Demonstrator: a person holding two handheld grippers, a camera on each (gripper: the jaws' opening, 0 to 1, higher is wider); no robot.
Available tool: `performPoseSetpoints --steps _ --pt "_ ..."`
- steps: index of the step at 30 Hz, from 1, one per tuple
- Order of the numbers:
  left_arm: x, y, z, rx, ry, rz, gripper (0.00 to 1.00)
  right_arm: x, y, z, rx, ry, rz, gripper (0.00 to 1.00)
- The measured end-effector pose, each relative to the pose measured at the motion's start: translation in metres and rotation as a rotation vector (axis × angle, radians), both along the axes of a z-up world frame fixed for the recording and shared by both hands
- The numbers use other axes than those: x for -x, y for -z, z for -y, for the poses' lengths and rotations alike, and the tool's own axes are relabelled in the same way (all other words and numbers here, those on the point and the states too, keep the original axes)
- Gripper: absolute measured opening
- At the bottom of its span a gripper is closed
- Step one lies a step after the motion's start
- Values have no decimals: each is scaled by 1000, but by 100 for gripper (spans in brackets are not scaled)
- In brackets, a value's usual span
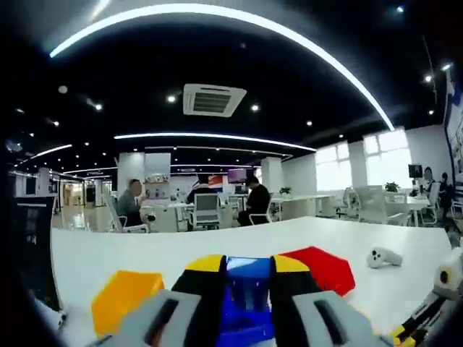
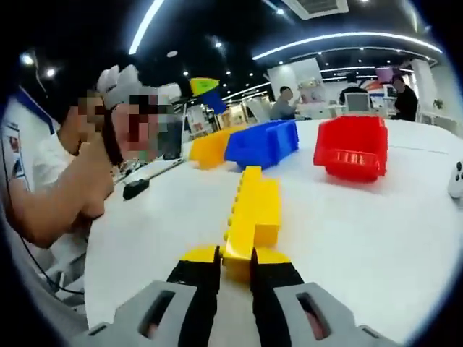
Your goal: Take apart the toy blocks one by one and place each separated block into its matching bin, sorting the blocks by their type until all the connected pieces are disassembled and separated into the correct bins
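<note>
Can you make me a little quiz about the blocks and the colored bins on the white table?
1. True or false: the right gripper is clamped on a stack of yellow toy blocks.
2. Which bin sits between the other two? A. yellow bin B. blue bin C. red bin
3. Fill in: the small white thing on the table past the red bin is a game ______.

Key: 1 true; 2 B; 3 controller.
</note>
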State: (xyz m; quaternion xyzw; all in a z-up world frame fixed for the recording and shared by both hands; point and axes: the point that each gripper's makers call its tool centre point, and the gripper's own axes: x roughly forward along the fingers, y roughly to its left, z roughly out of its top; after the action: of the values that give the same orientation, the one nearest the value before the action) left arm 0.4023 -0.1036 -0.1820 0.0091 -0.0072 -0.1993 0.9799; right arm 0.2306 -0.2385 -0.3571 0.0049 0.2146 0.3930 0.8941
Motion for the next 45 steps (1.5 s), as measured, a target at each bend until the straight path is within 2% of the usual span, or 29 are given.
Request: performPoseSetpoints --steps 2,5,9,12,14,15,16,17,21,25,27,28,30,32,34,40,45 --pt "-33 17 -6 -10 -37 -78 25 4 0 -2 54 -34 39 17" --pt "-63 44 -6 48 -32 -191 25 8 0 -3 77 -43 60 17" --pt "-82 59 -11 65 -56 -234 25 11 0 -1 84 -43 61 17" --pt "-86 57 -16 35 -67 -221 25 12 1 -1 81 -47 59 17" --pt "-83 61 -10 62 -22 -242 28 11 1 -1 84 -51 61 17" --pt "-81 64 -7 74 10 -259 43 11 1 -2 86 -53 62 17" --pt "-77 63 -4 60 -1 -253 59 11 1 -2 89 -55 64 17" --pt "-76 65 -4 39 2 -255 70 11 1 -2 91 -57 66 17" --pt "-68 66 -4 31 65 -273 65 10 1 -3 97 -61 72 17" --pt "-63 57 -4 27 81 -259 62 9 1 -3 98 -65 75 17" --pt "-55 52 -3 29 89 -253 61 9 2 -2 99 -66 77 17" --pt "-42 50 1 19 101 -245 60 9 2 -2 100 -70 77 17" --pt "-36 48 -4 2 116 -234 60 9 2 0 99 -72 77 17" --pt "-17 47 -3 -22 121 -214 60 9 1 1 93 -78 76 17" --pt "-9 45 -5 -45 131 -195 61 9 1 1 87 -88 74 17" --pt "9 39 -9 -201 155 -123 62 7 1 0 88 -94 74 17" --pt "12 44 -9 -238 155 -135 62 5 1 -2 95 -94 77 17"
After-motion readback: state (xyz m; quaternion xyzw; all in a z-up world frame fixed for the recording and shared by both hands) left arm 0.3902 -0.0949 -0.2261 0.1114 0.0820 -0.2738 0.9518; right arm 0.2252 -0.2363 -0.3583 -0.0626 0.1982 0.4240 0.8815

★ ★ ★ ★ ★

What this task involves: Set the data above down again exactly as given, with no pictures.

Solution below:
Demonstrator: a person holding two handheld grippers, a camera on each (gripper: the jaws' opening, 0 to 1, higher is wider); no robot.
Available tool: `performPoseSetpoints --steps _ --pt "_ ..."`
- steps: index of the step at 30 Hz, from 1, one per tuple
- Order of the numbers:
  left_arm: x, y, z, rx, ry, rz, gripper (0.00 to 1.00)
  right_arm: x, y, z, rx, ry, rz, gripper (0.00 to 1.00)
- The measured end-effector pose, each relative to the pose measured at the motion's start: translation in metres and rotation as a rotation vector (axis × angle, radians), both along the axes of a z-up world frame fixed for the recording and shared by both hands
- The numbers use other axes than those: x for -x, y for -z, z for -y, for the poses' lengths and rotations alike, and the tool's own axes are relabelled in the same way (all other words and numbers here, those on the point and the states too, keep the original axes)
- Gripper: absolute measured opening
- At the bottom of its span a gripper is closed
- Step one lies a step after the motion's start
- Values have no decimals: each is scaled by 1000, but by 100 for gripper (spans in brackets are not scaled)
- In brackets, a value's usual span
Your goal: Take apart the toy blocks one by one and place each separated block into its matching bin, sorting the blocks by their type until all the connected pieces are disassembled and separated into the correct bins
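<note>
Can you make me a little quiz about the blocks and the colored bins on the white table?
1. True or false: the right gripper is clamped on a stack of yellow toy blocks.
2. Which bin sits between the other two? A. yellow bin B. blue bin C. red bin
3. Fill in: the small white thing on the table past the red bin is a game ______.

Key: 1 true; 2 B; 3 controller.
</note>
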State: (xyz m; quaternion xyzw; all in a z-up world frame fixed for the recording and shared by both hands; point and axes: the point that each gripper's makers call its tool centre point, and the gripper's own axes: x roughly forward along the fingers, y roughly to its left, z roughly out of its top; after the action: of the values that give the same orientation, the one nearest the value before the action) left arm 0.4023 -0.1036 -0.1820 0.0091 -0.0072 -0.1993 0.9799; right arm 0.2306 -0.2385 -0.3571 0.0049 0.2146 0.3930 0.8941
Motion for the next 45 steps (1.5 s), as measured, a target at each bend until the straight path is within 2% of the usual span, or 29 are given.
Request: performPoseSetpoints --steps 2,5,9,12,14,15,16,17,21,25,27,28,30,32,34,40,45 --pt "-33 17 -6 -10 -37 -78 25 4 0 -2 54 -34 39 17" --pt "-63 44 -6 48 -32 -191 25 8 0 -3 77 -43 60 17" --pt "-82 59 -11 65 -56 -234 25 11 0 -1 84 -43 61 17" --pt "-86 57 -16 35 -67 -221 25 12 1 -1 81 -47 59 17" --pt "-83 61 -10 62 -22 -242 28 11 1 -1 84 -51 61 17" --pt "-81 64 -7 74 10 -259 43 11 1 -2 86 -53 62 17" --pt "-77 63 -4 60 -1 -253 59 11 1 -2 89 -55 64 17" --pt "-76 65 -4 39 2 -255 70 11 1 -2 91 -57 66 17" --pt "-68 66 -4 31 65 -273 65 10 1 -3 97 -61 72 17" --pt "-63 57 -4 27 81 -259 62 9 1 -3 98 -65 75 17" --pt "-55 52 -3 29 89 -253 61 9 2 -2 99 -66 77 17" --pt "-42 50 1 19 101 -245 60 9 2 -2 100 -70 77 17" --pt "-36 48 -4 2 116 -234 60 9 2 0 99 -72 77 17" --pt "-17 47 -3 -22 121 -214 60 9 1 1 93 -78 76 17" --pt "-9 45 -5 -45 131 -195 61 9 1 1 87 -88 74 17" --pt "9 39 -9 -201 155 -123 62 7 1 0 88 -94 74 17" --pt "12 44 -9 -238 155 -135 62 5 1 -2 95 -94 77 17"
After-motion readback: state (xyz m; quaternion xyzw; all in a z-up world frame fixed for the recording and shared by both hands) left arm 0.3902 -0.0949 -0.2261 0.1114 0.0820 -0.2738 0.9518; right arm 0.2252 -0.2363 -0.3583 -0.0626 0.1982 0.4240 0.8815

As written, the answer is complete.